Do you know that away from their red-haired father, the brothers grew up and played baseball in fields of dead prairie grass in the Midwest? That none of them had red hair like their father, and that suited them fine?
"Have you seen him?" one brother asked the other.
"Nope," the other brother said, pushing a rock in the dirt with a stick.
"Hmm," said another brother.
The Bombardier hopped onto a rusted Buick that sat in the tall grass.
"Who wants a ride?" he asked his brothers.
He didn't know how to drive.
No one had taught him.
His father used to drive the Buick, but now his father was gone, and when he rode in the back of the Buick now he got sick from the swaying, so he always begged to stay home.
He shifted the gears and honked the horn in the grass. If he could drive the Buick, he thought, then he might not get sick.
I know this because the Bombardier himself told me, while teaching me how to drive and how to play baseball in dead fields in the Midwest. This is his story.
I know that some days in his story, the Bombardier went to school in the Midwest, between the wars, and other days he stayed home. I know he liked school, and he liked to read, so he went to school when he couldn't play baseball, when he didn't have chores to do.
I know in school he read Plato and then he read Aristotle.
I like to imagine that when he read Plato and when he read Aristotle, his brain felt like it had little arms and little legs. When he read, it felt like his brain flew with its little arms and little legs pointed straight out in the air against a strong, cold wind. I like to imagine the Bombardier liked the feeling.

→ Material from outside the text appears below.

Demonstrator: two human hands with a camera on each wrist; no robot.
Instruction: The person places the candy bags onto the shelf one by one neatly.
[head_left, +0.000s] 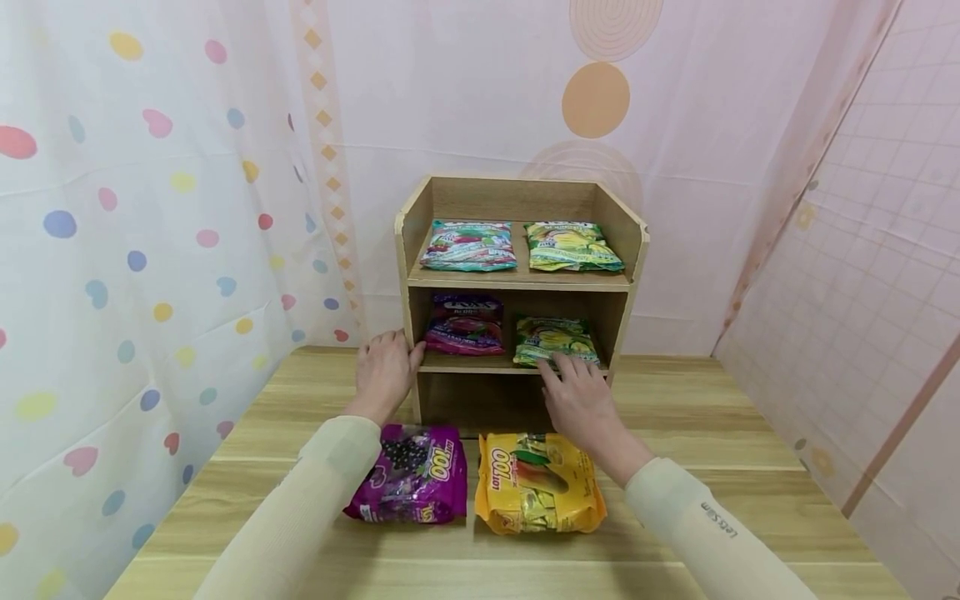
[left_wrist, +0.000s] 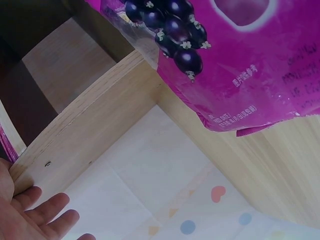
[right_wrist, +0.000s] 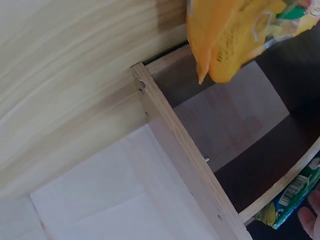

I like to imagine that though he liked the feeling, he didn't know where his flying brain could go, so when he graduated from high school in the Midwest — it wasn't so hard — he became the easiest thing for him to become.
He became a salesman.
I know he sold shoes and he sold lots of them, so soon he left the Midwest and traveled down to the Southwest and up to New England selling, selling, selling.
If his brain couldn't fly by itself at least the rest of his body could take his brain along with it.
His body and his brain had traveled to a hotel in Arizona on December 7, 1941, and on December 8, 1941, he turned the radio on in his hotel there in Arizona.
The sound bounced off the bubbled wallpaper and the yellow lamp cord.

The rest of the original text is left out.